> PROBLEM TO SOLVE: Where in the material does the word "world" appear? Copy each line that has it.

═══ MATERIAL FOR THIS TASK ═══

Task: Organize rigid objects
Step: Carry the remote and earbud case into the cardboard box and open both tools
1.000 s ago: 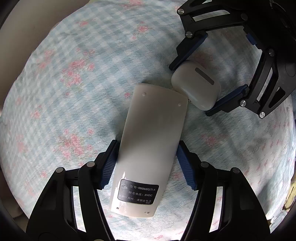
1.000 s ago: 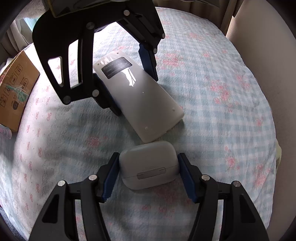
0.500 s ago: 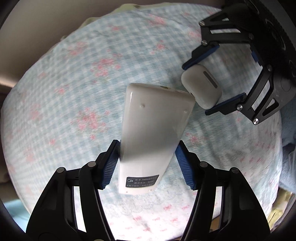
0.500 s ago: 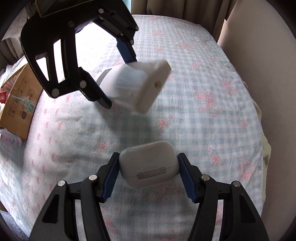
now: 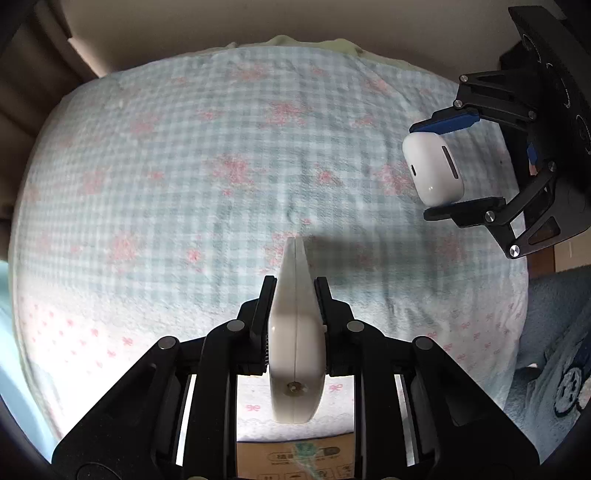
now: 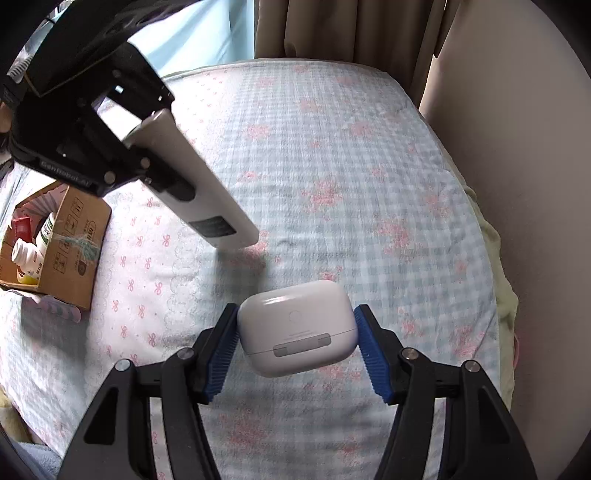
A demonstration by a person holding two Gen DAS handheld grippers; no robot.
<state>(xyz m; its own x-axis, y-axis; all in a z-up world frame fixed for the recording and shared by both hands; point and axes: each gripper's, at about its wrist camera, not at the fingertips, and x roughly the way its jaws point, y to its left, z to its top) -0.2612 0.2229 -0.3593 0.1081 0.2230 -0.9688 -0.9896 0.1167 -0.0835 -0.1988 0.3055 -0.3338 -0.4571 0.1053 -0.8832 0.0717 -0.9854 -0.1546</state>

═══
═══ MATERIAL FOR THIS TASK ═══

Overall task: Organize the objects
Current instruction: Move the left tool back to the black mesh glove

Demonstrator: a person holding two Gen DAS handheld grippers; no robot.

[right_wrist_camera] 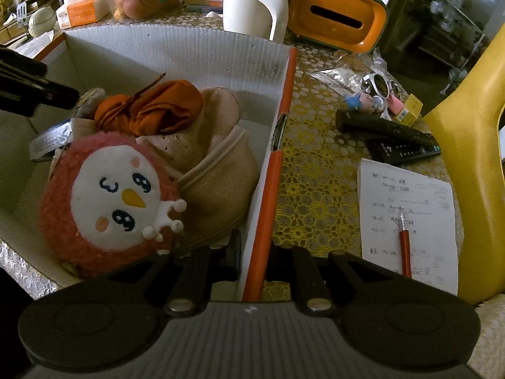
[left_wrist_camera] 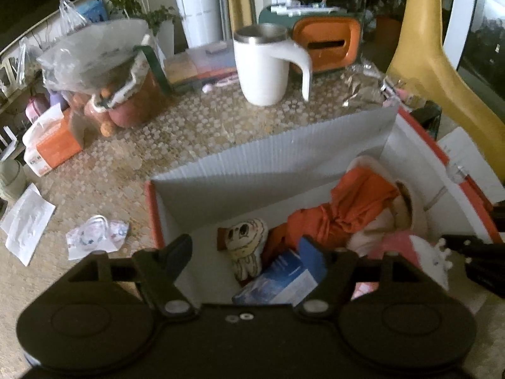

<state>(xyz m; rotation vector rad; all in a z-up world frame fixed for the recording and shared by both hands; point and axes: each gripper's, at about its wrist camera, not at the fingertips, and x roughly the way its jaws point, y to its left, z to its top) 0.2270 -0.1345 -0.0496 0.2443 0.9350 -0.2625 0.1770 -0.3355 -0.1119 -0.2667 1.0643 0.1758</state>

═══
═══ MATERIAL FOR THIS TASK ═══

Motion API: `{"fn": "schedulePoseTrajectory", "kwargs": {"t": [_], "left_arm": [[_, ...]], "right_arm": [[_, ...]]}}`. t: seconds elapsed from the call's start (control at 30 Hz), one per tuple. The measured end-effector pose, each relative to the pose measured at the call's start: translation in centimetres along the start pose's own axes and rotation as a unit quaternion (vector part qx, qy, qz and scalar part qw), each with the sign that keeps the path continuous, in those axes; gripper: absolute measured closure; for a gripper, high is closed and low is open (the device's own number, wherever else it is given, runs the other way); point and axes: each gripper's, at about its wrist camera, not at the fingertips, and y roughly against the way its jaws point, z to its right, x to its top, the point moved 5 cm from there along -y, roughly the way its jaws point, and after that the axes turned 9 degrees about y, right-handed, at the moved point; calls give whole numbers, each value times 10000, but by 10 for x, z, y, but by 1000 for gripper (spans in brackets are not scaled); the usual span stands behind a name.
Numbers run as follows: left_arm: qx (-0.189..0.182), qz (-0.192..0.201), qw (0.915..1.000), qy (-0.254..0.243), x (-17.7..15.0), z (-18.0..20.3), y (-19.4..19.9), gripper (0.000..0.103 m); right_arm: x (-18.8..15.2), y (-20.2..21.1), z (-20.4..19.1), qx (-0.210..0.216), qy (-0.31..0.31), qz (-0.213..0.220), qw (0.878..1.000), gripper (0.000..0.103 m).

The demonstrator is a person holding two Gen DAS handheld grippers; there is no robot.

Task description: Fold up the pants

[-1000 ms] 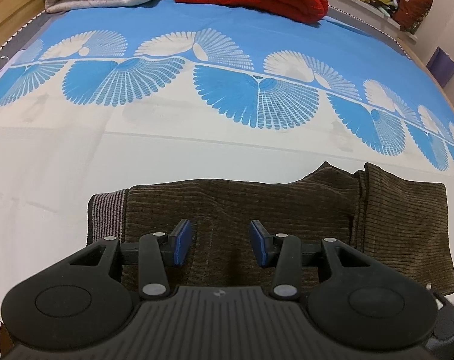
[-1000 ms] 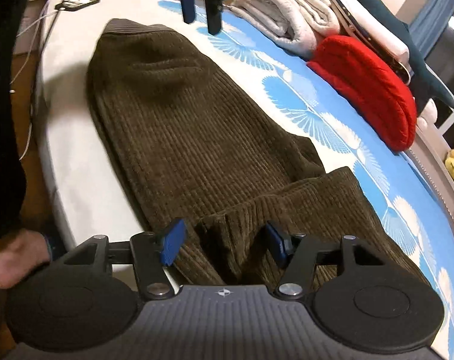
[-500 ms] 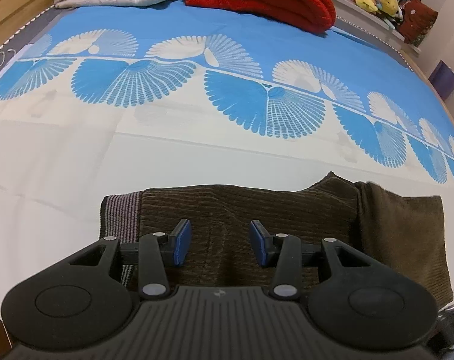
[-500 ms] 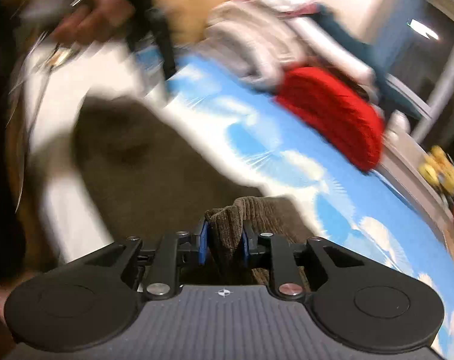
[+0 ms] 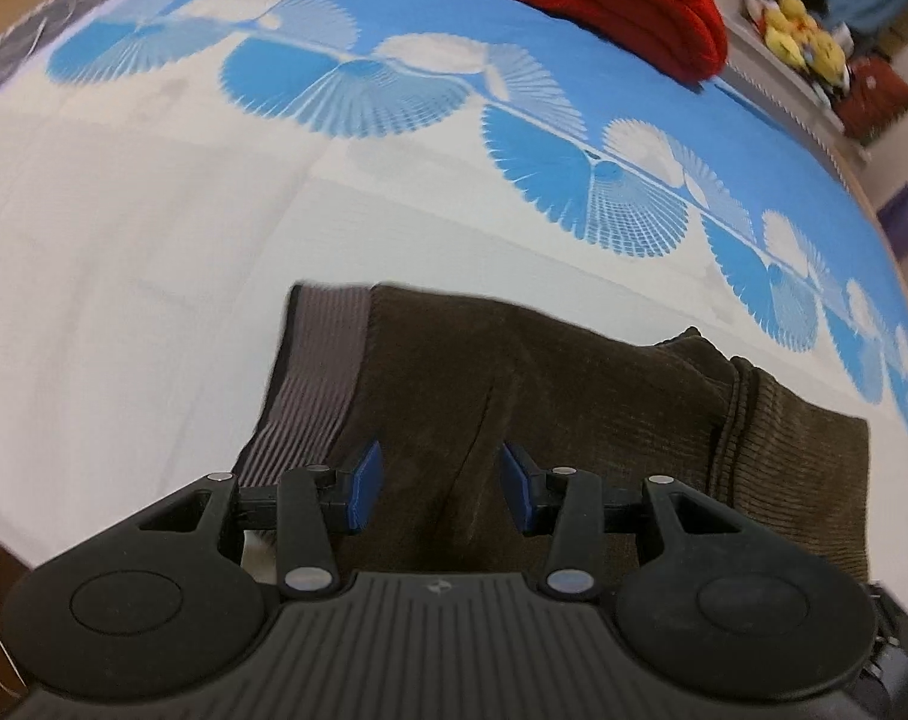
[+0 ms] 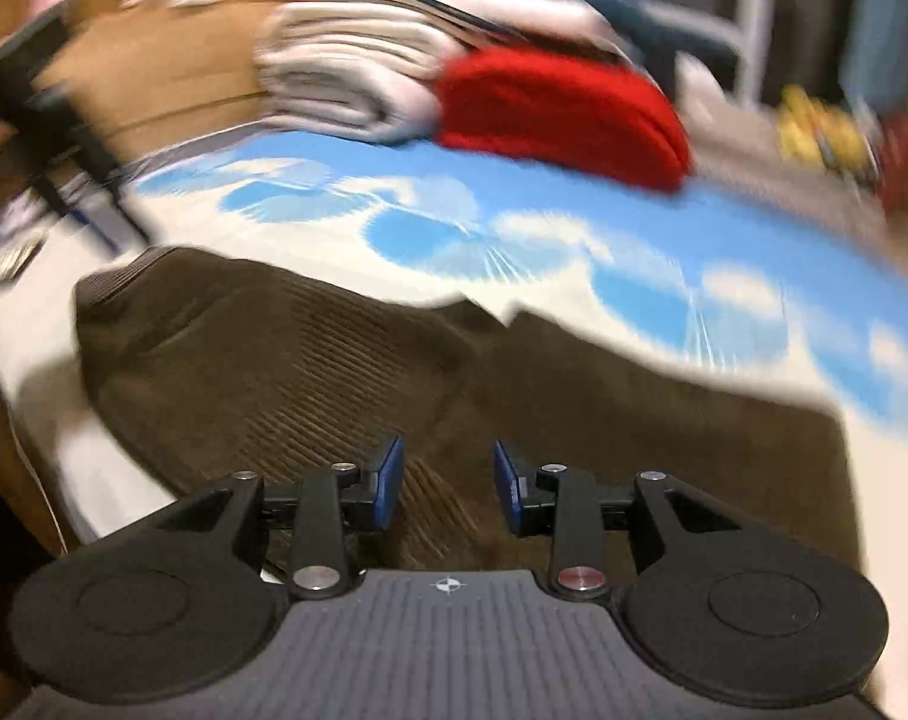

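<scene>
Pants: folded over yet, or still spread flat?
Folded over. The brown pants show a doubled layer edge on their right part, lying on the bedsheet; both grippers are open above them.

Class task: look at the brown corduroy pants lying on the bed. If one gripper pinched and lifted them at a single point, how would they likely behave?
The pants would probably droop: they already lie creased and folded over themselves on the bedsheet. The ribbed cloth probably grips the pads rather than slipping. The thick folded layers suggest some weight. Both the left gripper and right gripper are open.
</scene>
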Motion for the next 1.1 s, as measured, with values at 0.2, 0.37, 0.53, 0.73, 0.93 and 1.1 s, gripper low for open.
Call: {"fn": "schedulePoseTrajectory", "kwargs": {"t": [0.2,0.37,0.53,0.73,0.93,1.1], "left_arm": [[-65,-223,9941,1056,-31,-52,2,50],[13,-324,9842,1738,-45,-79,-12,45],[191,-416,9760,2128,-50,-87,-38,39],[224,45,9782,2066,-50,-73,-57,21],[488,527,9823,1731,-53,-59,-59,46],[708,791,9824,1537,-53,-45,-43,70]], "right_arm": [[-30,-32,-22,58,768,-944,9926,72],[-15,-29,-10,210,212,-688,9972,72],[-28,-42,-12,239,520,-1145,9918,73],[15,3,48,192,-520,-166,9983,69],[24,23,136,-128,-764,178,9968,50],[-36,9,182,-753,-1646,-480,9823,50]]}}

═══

> SOLUTION FOR THIS TASK:
<state>(xyz m; its own x-axis, y-axis; all in a z-up world frame fixed for the recording and shared by both hands; point and axes: each gripper's, at about its wrist camera, not at the fingertips, and x roughly the way its jaws point, y to its left, z to its top) -0.2612 0.2229 -0.3593 0.1081 0.2230 -0.9688 -0.9896 0.1167 -0.0835 -0.1988 0.3055 -0.3338 -0.4571 0.1053 -0.8832 0.0717 -0.9854 -0.1546</state>
<state>(xyz m; rotation vector rad; all in a z-up world frame fixed for the recording and shared by both hands; point and axes: each gripper's, at about its wrist camera, not at the fingertips, and x roughly the way its jaws point, y to its left, z to its top) 0.2270 -0.1345 -0.0496 0.2443 0.9350 -0.2625 0.1770 -0.3355 -0.1119 -0.2667 1.0643 0.1758</state>

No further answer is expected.